▶ **Work to complete**:
The full listing should be written out verbatim, and its images should be dropped.

:::

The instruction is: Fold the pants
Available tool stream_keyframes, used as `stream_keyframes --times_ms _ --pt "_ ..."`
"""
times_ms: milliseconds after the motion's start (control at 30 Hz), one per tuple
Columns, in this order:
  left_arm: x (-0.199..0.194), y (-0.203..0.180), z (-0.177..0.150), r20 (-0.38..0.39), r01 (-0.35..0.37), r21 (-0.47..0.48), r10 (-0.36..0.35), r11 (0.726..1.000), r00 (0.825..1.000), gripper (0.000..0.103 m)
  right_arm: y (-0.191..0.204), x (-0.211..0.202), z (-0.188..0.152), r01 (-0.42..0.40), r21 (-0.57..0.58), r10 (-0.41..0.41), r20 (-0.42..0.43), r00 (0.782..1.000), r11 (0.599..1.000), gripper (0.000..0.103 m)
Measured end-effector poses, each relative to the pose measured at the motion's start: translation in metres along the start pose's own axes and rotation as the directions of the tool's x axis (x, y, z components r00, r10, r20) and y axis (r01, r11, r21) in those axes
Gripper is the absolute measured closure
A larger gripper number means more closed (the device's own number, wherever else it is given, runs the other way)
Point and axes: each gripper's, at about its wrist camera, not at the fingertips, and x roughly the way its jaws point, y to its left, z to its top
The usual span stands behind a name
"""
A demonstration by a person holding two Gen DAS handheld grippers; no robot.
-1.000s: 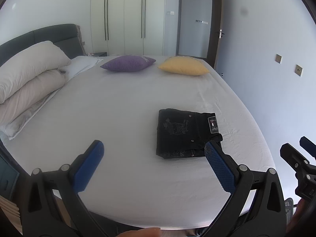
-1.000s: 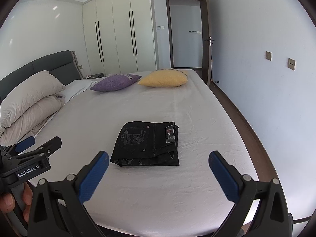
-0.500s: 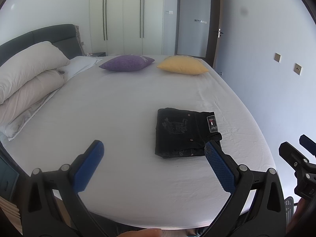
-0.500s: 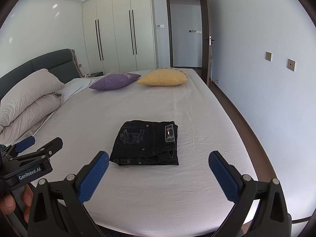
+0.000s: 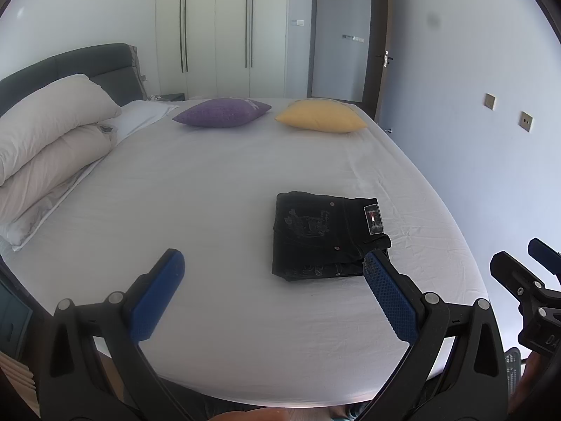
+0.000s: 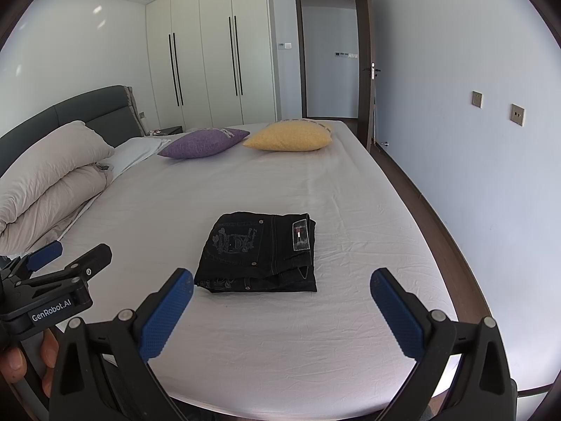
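pants (image 6: 259, 252): folded flat on the bed (image 6: 280, 343), long side running left to right, label end at the right
left gripper (image 5: 273, 263): wide open, holding nothing, pants just past its right finger
right gripper (image 6: 280, 280): wide open, holding nothing, pants ahead between the fingers

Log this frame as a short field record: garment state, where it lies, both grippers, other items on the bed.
garment: black pants, folded into a compact rectangle, label patch facing up
location: on the white bed sheet, near the foot edge
left gripper: jaws open, holding nothing, clear of the pants
right gripper: jaws open, holding nothing, clear of the pants
other items: purple cushion, yellow cushion, rolled beige duvet
task state: fold looks complete
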Motion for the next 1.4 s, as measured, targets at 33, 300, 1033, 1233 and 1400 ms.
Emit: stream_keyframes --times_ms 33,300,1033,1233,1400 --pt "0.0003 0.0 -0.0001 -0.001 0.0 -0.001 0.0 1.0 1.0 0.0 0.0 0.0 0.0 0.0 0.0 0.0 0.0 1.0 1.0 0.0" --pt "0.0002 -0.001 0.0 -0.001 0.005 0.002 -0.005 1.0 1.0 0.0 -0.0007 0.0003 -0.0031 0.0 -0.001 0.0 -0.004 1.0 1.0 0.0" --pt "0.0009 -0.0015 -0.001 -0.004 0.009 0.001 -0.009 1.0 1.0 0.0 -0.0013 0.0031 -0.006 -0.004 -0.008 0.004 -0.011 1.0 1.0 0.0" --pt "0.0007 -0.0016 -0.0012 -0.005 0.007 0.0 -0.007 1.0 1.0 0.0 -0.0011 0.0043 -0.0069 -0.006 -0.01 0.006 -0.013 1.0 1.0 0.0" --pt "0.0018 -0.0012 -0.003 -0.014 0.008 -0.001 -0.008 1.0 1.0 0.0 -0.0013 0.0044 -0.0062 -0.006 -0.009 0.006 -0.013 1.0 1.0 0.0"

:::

▶ **Response to the task**:
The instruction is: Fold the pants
Available tool stream_keyframes, used as `stream_keyframes --times_ms _ --pt "_ ..."`
"""
times_ms: milliseconds after the motion's start (control at 30 Hz), one per tuple
Columns, in this order:
  left_arm: x (-0.199..0.194), y (-0.203..0.180), z (-0.177..0.150), r20 (-0.38..0.39), r01 (-0.35..0.37), r21 (-0.47..0.48), r10 (-0.36..0.35), r11 (0.726..1.000), r00 (0.825..1.000), gripper (0.000..0.103 m)
  right_arm: y (-0.191..0.204), x (-0.211..0.202), z (-0.188..0.152), r01 (-0.42..0.40), r21 (-0.57..0.58), r10 (-0.41..0.41), r20 (-0.42..0.43), r00 (0.782..1.000), r11 (0.599..1.000), gripper (0.000..0.103 m)
Measured end-effector poses, each relative to the pose measured at the motion's start: translation in metres along the start pose's own axes and rotation as the directions of the tool's x axis (x, y, z components r00, r10, r20) and y axis (r01, r11, r21) in those axes
Gripper is the absolute measured closure
A larger gripper number means more closed (the device's own number, wherever else it is given, runs the other way)
Point and axes: each gripper's, at about its wrist camera, not at the fingertips, and x roughly the way its jaws point, y to its left, z to its top
The usual span stands behind a name
"""
A demonstration by a person holding two Gen DAS handheld grippers; no robot.
-1.000s: 
-1.000s: 
-0.500s: 
-0.500s: 
+0.000s: 
+0.000s: 
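pants (image 6: 259, 252): folded flat on the bed (image 6: 280, 343), long side running left to right, label end at the right
left gripper (image 5: 273, 263): wide open, holding nothing, pants just past its right finger
right gripper (image 6: 280, 280): wide open, holding nothing, pants ahead between the fingers

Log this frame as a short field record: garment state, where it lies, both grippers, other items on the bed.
garment: black pants, folded into a compact rectangle, label patch facing up
location: on the white bed sheet, near the foot edge
left gripper: jaws open, holding nothing, clear of the pants
right gripper: jaws open, holding nothing, clear of the pants
other items: purple cushion, yellow cushion, rolled beige duvet
task state: fold looks complete
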Motion for the next 1.4 s, as measured, targets at 33, 300, 1033, 1233 and 1400 ms.
Emit: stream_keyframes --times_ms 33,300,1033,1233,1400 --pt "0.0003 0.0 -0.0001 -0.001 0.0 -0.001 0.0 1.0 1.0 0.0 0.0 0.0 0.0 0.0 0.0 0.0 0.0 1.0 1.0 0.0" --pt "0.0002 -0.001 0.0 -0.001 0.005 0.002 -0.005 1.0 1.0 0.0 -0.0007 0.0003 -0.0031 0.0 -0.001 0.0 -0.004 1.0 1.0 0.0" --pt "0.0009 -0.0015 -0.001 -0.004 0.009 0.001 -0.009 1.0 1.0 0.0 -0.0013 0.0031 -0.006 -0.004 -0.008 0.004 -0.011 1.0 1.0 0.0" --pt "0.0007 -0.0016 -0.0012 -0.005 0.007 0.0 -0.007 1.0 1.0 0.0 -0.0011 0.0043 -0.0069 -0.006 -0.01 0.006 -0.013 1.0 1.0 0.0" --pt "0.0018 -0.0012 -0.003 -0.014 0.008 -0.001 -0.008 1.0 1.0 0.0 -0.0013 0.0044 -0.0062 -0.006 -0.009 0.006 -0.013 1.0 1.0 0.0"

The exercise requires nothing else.